What I truly admire about Brroks' writing is her extensive research and deft weaving of facts of the historical times she portrays into the lives of her fictional characters.

Her story draws inspiration from the life of Alcott's real life father, Bronson Alcott whose diaries and writings she read and researched as the basis for the March character.  I had read the biography of Louise and her father, Eden's Outcast and was delighted to see it as the framework for Mr March.  I don't think she ever gave him a first name.  Highly recommended.

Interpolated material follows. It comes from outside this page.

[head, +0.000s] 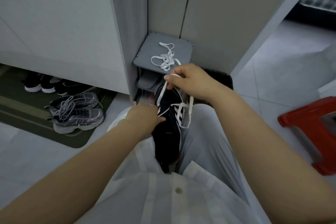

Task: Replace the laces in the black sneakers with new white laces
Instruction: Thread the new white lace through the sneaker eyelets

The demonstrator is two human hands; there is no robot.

Published: 2005  Read:  July 2018  Genre: historical fiction

The Secret Scripture - Sebastian Barry

Shortlisted for Man Booker Prize

I picked this up as it was on my TBR list, though I don't have a record of how it go there; a book group perhaps.

It's a story of a 99 year old woman who has been in an asylum for over 60 years.  She is secretly recording her life history while a psychiatrist struggles to determine her suitability for release, as the hospital they have shared is to be demolished.

I felt the book went on and on with too many adjectives and flowery phrases that the author just enjoyed putting together. This style of writing is described as "lyrical" and "poetic prose" that I can only take in small doses and only when it moves the story along.  It was a powerful story of lives lost unnecessarily, to misjudgments with drastic consequences. 

Some quotes:
"We have neglected the tiny sentences of life and now the big ones are beyond our reach."
"Like many a man in authority, he was sublimely happy as long as he was presenting his ideas, and as long as his ideas were meeting with agreement." 
"It is one of the graces of married life that for some magical reason we always look the same to each other.  Even our friends never seem to grow old." 

I was really annoyed that the author presented a twist at the end that required very careful reading to "catch" the impact; he could have had the same twist without expecting the reader to remember the details required.  An "okay" read, but not my cup of tea.